Start-up companies often spend years in relative obscurity developing and perfecting technology-based products and services. During those early years of angel financing or Series A venture funding, these companies rarely need protection against NPE assertions. Not only are they too small to attract notice, but few have the financial resources to generate sufficient damages from a successful legal action.

For those companies that hit the inflection point where product potential becomes realizable market opportunity, NPEs are a near certainty. Before a company reaches this stage – when venture and/or strategic partners begin to pour in new growth capital, the product or service begins to generate real revenues, and the company begins to get noticed by customers, competitors, and NPEs – management should establish patent defense as a critical part of its core operating strategy.

Having a well-considered patent defense program is important for several reasons.
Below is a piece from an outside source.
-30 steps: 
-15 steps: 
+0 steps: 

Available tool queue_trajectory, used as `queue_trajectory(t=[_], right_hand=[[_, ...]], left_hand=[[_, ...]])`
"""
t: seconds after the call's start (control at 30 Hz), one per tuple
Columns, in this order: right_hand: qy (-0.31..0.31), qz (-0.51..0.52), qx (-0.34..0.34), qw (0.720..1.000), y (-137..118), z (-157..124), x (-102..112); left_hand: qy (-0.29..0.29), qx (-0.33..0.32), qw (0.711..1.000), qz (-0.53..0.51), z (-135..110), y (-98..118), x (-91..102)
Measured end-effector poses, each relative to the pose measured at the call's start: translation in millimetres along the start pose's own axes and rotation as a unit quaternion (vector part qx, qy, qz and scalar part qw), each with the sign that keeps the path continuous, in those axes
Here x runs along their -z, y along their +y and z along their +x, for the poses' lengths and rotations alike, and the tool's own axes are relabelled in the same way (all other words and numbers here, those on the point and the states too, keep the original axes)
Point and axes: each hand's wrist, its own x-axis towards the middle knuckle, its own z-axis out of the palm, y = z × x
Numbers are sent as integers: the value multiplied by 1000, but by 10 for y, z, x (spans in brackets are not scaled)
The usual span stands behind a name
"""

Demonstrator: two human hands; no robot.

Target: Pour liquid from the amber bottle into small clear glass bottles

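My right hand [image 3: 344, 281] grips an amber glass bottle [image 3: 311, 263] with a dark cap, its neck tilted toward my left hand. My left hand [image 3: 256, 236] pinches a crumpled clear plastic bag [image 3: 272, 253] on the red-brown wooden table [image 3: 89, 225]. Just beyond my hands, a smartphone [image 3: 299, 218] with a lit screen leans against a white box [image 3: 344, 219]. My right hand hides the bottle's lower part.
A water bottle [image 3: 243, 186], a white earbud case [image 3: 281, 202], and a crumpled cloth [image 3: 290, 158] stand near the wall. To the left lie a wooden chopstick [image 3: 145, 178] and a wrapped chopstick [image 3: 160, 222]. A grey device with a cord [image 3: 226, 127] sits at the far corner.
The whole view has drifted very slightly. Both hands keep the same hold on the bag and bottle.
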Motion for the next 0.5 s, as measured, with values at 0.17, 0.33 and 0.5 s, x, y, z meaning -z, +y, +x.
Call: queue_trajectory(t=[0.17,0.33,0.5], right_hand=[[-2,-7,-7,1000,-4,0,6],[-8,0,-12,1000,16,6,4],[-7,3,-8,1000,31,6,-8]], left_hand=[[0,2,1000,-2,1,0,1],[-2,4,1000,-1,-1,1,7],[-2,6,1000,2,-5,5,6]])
First, any kind of legal encumbrance is a serious obstacle for a company planning to close a round of financing. But even if potential investors are satisfied that the company’s legal position is strong, consider the heightened financial risks for such a company. On average, B-round product-launch financing for a venture-backed company during 2008 raised $11.1 million – capital earmarked for establishing quality assurance and fulfillment processes, preparing marketing strategies, and building a sales organization. The monthly burn rate for such an emerging company – for example, a software developer with 40 to 50 employees – in the run up to product launch would be approximately $500,000, and possibly twice that for a hardware or device manufacturer with production infrastructure. If such a company suddenly had to carry legal costs of $50,000 per month to defend against an assertion, the burn rate would jump and the path to profitability would be slowed – especially problematic in the current tight financing environment. Management attention would also be distracted from key pre-commercialization activities just when it is needed most.

To mitigate this risk, start-up companies have several choices. They can do nothing, which is a common approach, but one that can have severe long-term consequences. More active strategies include adding in-house legal expertise, either through bolstering their management – a high fixed cost when capital efficiency is critical – or by relying on their boards, though IP legal skill is not often a core competence of venture capital partners. Finally, emerging tech companies can pursue preemptive defensive strategies, such as purchasing patent rights in the open market or joining a defensive aggregator.

The cost/benefit impact of each approach will vary from company to company and industry to industry, but CEOs and their boards should explicitly address which strategy makes the most sense. With NPE activity growing wider, start-ups are not immune to patent assertion and their business plans should evolve to reflect this potential threat to their near-term survival and long-term success.